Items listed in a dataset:
━━━

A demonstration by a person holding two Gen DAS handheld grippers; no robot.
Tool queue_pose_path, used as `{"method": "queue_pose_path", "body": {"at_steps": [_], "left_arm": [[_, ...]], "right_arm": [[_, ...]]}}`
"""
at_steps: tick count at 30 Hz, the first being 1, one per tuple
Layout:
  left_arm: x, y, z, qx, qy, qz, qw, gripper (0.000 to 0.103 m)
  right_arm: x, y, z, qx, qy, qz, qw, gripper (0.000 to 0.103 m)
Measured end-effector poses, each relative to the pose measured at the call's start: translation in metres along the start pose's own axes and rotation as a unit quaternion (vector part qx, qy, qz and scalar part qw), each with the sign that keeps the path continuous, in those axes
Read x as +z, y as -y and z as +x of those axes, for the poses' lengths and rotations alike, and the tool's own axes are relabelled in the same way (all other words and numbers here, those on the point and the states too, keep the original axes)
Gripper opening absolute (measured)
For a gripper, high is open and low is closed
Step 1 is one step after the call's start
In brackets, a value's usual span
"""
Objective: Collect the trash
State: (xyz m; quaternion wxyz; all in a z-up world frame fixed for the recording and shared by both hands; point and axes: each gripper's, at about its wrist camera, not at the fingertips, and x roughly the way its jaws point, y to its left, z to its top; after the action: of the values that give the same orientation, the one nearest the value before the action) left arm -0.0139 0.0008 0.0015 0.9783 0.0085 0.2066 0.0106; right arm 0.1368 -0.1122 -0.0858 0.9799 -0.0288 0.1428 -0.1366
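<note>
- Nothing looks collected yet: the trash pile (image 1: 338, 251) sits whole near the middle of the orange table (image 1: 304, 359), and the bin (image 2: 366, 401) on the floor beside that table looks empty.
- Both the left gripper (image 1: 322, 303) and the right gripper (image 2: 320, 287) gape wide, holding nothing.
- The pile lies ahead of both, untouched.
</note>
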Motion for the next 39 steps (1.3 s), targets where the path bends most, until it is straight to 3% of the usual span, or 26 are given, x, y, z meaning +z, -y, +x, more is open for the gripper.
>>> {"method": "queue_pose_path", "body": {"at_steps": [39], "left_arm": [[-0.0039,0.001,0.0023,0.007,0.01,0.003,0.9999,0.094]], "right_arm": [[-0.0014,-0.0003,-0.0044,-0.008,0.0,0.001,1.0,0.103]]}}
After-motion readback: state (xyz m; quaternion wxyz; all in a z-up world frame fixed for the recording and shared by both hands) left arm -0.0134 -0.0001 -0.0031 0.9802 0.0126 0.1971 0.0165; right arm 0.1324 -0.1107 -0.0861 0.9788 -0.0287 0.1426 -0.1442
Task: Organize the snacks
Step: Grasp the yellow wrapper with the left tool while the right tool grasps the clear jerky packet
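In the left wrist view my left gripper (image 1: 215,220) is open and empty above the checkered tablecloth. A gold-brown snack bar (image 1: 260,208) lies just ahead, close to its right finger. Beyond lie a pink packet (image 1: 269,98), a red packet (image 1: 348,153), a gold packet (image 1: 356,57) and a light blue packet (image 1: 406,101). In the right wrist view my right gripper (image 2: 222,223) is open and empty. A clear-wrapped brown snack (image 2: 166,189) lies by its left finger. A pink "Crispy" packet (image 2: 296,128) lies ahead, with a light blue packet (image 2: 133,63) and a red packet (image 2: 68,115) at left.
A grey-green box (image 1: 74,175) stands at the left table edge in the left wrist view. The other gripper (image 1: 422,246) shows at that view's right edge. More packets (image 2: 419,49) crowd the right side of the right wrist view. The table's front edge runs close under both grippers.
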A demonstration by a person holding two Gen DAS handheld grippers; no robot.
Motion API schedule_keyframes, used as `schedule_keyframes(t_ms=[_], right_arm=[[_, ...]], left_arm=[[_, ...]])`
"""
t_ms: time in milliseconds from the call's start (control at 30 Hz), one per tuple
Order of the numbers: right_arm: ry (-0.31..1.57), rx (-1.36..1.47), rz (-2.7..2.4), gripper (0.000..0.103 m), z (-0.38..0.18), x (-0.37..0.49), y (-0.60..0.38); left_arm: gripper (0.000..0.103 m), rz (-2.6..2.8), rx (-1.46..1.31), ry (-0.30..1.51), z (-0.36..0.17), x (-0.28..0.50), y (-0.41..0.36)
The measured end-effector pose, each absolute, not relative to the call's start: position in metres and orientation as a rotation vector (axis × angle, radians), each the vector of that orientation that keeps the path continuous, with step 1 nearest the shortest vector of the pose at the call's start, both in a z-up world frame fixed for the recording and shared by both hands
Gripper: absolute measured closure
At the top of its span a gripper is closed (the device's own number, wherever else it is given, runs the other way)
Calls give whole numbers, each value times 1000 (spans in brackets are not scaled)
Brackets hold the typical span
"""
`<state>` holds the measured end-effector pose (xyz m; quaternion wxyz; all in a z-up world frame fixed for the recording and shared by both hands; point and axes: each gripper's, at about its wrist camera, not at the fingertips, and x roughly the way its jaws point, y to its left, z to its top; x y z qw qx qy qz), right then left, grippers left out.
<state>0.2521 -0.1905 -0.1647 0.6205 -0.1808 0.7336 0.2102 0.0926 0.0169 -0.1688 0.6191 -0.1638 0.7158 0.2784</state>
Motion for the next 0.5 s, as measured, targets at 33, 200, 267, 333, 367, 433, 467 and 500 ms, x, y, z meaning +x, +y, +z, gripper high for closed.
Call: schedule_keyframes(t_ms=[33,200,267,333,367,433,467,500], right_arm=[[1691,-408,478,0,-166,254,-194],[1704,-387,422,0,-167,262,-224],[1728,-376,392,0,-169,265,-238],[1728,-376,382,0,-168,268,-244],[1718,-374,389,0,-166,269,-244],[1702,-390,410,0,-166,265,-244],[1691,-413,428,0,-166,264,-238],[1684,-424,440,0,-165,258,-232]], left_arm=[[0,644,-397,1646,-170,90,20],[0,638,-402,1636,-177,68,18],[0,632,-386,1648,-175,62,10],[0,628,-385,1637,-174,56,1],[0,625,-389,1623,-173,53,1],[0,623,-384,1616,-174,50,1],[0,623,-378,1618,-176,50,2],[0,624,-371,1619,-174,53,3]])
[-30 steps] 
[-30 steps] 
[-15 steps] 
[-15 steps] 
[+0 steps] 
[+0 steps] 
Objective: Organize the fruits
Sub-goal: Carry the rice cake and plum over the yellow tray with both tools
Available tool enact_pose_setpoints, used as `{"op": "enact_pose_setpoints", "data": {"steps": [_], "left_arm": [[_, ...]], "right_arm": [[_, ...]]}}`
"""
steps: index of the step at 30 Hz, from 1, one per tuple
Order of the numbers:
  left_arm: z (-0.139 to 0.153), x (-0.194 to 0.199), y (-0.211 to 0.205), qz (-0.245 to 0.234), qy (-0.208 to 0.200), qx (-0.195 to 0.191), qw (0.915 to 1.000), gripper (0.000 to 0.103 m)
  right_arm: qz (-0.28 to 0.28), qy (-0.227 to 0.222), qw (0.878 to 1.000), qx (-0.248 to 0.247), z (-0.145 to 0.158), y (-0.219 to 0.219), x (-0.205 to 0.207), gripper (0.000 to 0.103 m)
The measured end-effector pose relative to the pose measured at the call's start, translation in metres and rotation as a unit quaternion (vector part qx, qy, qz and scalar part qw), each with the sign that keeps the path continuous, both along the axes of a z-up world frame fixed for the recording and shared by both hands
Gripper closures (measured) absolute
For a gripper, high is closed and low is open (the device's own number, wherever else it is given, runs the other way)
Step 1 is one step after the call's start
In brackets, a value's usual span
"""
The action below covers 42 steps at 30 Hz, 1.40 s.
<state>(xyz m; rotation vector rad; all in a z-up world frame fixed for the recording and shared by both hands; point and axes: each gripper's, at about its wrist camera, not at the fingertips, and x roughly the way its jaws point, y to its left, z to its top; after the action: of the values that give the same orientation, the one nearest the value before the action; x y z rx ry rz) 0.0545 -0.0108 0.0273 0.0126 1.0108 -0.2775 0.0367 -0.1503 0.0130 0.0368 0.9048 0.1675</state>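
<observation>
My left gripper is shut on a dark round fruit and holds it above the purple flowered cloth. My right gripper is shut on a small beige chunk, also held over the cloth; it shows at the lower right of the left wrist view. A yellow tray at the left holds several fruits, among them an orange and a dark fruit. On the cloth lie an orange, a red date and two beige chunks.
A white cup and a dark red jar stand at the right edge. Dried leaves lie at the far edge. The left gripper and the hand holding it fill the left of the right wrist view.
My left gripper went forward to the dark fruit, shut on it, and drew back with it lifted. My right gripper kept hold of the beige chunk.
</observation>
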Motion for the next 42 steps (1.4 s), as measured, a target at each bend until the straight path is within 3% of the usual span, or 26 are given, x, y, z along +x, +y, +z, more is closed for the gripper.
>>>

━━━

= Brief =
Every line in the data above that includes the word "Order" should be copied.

= Result =
Order of the numbers: right_arm: ry (-0.31..1.57), rx (-1.36..1.47), rz (-2.7..2.4), gripper (0.000..0.103 m), z (-0.38..0.18), x (-0.37..0.49), y (-0.60..0.38); left_arm: gripper (0.000..0.103 m), rz (-2.6..2.8), rx (-1.46..1.31), ry (-0.30..1.51), z (-0.36..0.17), x (-0.28..0.50), y (-0.41..0.36)
Order of the numbers:

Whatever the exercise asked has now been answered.